Gaps between PowerBI streaming tiles and SharePoint

So I spend an evening playing (I actually have a lot of fun exploring these things) and figuring out how the pieces of SharePoint, PowerBI and Flow are supposed to work together.

In my head - they already connect.  But I have never seen anyone blog them.  So I decided to give it a stab.

Turns out there are some gaps.

The Idea

The Idea is simple.  We can create a PowerBI that uses SharePoint List as a datasource.  But instead of configuring scheduled refresh, we want to use the PowerBI Rest Dataset to push data in a streaming way.  And since Microsoft Flow has an action to do this, as well as the triggers to listen to SharePoint List.  We can get SP List-push-to PowerBI without needing schedule refresh.  That is a crazy fun idea.

The Reality

The reality is that there are several gaps.  These are probably solvable, but I just want to list them first, and we'll tackle them in the future.

Gap 1.  SharePoint List dataset != Push-enabled REST dataset

PowerBI makes a distinction between what's a REST/Pushable Dataset vs normal datasets like external lists.  In fact, Flow can not connect to a non-REST dataset.

So we need to create a REST dataset in PowerBI Service (it is not a feature of PowerBI Desktop), and then use the REST dataset as a live connection in a PowerBI Report.

Gap 2.  The only way to create a PowerBI REST dataset is via the REST API. 

There is no UI.  Ouch.  That pretty much makes this a developer task.  OK that's fine, we create a REST dataset via REST endpoint and a JSON schema (double ouch).  

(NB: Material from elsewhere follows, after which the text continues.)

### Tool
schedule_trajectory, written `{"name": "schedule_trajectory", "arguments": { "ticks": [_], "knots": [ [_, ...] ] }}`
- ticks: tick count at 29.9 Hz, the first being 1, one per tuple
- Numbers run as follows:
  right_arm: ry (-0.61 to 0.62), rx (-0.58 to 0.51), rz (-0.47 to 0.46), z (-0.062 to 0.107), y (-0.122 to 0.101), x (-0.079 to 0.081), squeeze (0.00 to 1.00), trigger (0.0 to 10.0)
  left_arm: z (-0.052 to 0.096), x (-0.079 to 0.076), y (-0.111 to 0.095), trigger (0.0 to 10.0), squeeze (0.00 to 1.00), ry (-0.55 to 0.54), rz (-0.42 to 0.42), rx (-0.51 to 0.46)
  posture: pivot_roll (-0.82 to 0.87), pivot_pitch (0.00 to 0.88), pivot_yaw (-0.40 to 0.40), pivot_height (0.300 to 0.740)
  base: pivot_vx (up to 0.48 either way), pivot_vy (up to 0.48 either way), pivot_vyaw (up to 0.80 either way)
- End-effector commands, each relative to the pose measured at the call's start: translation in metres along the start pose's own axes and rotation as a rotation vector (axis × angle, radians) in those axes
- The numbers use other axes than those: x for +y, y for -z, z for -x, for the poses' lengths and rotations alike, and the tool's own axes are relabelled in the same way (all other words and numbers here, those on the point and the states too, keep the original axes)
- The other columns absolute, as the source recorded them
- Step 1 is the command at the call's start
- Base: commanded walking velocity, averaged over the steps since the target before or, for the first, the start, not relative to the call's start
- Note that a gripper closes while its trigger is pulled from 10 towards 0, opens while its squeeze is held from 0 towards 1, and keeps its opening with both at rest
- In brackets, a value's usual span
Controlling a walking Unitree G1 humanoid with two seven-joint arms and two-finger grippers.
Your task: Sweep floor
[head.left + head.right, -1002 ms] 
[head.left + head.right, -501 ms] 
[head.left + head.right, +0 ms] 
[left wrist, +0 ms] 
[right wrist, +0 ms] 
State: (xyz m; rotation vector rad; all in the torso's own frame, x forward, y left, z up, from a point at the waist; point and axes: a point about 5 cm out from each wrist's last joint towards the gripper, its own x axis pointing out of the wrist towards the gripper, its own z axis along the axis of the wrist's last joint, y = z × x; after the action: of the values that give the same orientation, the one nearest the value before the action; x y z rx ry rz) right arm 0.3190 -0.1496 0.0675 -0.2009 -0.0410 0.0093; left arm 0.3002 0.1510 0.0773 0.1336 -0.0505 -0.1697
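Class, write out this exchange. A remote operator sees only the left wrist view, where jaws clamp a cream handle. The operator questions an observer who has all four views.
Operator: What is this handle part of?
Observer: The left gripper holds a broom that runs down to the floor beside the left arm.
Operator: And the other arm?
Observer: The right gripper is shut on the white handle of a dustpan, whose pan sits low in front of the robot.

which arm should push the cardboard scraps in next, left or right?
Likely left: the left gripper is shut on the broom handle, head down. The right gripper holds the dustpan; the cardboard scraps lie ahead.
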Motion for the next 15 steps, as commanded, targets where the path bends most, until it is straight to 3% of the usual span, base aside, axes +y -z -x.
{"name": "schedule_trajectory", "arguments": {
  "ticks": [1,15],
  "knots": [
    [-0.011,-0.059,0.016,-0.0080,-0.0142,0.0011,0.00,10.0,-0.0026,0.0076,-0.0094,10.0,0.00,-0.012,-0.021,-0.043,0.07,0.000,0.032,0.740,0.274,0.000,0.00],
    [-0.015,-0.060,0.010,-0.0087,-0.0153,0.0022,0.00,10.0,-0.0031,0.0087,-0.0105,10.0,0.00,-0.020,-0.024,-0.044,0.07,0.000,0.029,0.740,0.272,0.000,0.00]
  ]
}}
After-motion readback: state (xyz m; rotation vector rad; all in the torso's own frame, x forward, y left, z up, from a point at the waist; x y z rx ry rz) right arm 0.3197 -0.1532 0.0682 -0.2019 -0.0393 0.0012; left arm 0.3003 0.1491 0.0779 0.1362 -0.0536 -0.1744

Now we can build our PowerBI report, connect the REST dataset from PowerBI Service.  We save and publish this report to PowerBI Service and then insert the PowerBI Report in an SPFx webpart (PRO license needed for embed) into a SharePoint modern page.

This part is actually really seamless.  Don't worry, we have more gaps.

Gap 3. PowerBI report does not livestream REST dataset results.  

So I'm staring at my PowerBI visual in a SharePoint modern page.  In a separate window, I update the source SharePoint List.  In yet another separate window, I can see the Flow ran and push the new list item into the streaming dataset.

Excellent.  Except, the SPFx PowerBI Report Visual isn't updating.  It doesn't update.  I waited 15mins for it to do nothing!

If I F5, then I immediately see the new value.  But it doesn't do live streaming refresh :-(

It turns out, to see live stream results we need a PowerBI Dashboard or PowerBI Tile (streaming tile).

PowerBI Dashboard can only be created in the PowerBI Service.  We take an existing report and pin the visual.  This asks us to add the visual as a tile in a PowerBI Dashboard.

Gap 4. SPFx PowerBI report webpart does not show PowerBI dashboard embed.

So I create a PowerBI Dashboard and I go back to the SPFx PowerBI Preview webpart.  Only to find it doesn't do dashboard embed.

It only does Report embed.  So we will need to build our own SPFx that let us do dashboard embed.  This requires a embed token from MSGraph - but we should be able to piggyback the graph-util helper in SPFx to do our token exchange.

There's potentially one more issue.

Gap 5.  Does embed PowerBI Dashboard or Tile actually connect to streaming datasets?

I don't know the answer to this yet.

Gap 6. PowerBI REST Dataset endpoint can only add rows, not update them

The REST API lets us add rows to a REST dataset easily, or clear the table.  But there's no way to update an existing row.

The use case for the streaming REST dataset is like a ongoing stock ticker or temperature meter.  You don't update a record that's streamed past.  You only care about new records.

Flow only has an action to add row to PowerBI Dataset.

Gap 7. Flow does not have an action to Clear the dataset

The REST API lets us clear the dataset table, so technically, I could clear the table each time and repopulate it with the entire list again.

But unfortunately, Flow only has one PowerBI Action - add row to a REST dataset.  It does not have a clear rows action.

More work to do, more exploration to be had

Parts of the puzzle works really well.  Flow pushes data freely from SharePoint list changes into the streaming dataset.  If the dashboard or tile is shown on a webpage by itself, we immediately see it update like magic.

But if we want the dashboard/tile embedded within a SharePoint modern page.  There's still work to be done.

Ultimately, if we want live streaming data capability, it might be easier to use PowerBI LiveQuery against Azure SQL, and have Flow push data into that, instead of PowerBI REST streaming Dataset.